The very few BLOBS and the speed of SQLiteSpy suggest to me that the RM procedure for Find Everywhere is poorly designed for speed in working through Multimedia.
Additionally, cancelling Find Everywhere before it finishes leaves the RM SQLite engine with unfinished SQL statements such that, at the very least, the Compact Database tool cannot execute, returning SQLite Error 1 - cannot VACUUM - SQL statements in progress. This condition should affect other procedures which will return a similar message. It is necessary to close the database and reopen it to clear the condition.
Whether 100, 600 or 10,000 images, there is something really wrong with Find Everywhere. Maybe it has something to do with the number of links. On another database with 168 media items and only 177 links, it finishes the search quite smartly.

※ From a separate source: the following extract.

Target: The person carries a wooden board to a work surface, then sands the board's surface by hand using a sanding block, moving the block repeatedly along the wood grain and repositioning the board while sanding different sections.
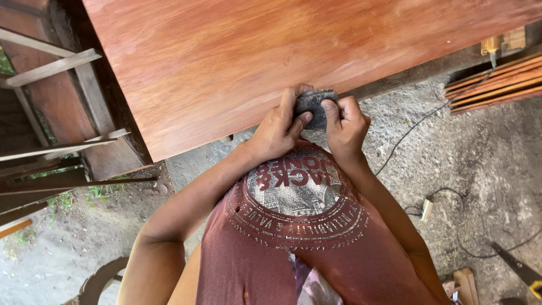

Posted 30 November 2012 - 09:26 AM
Posted 08 December 2012 - 04:14 PM
However, I see another issue with handling large result sets. I think it hits a limit and can go no further but there is no message. On a large database of 162,000 people, it completes a search for a string that contains a surname for which there are 133 people in the database in about 7 minutes. But a similar search for one with 54,000 people in the database did not get out of the People part of the search after several hours. It would be helpful that there be a warning message that the result set has hit the limit - please try to narrow your search.
The other good news is that Cancel does show the partial result set and now closes RM's SQLite connection to the database so that RootsMagic can proceed with other database operations without itself being closed and reopened.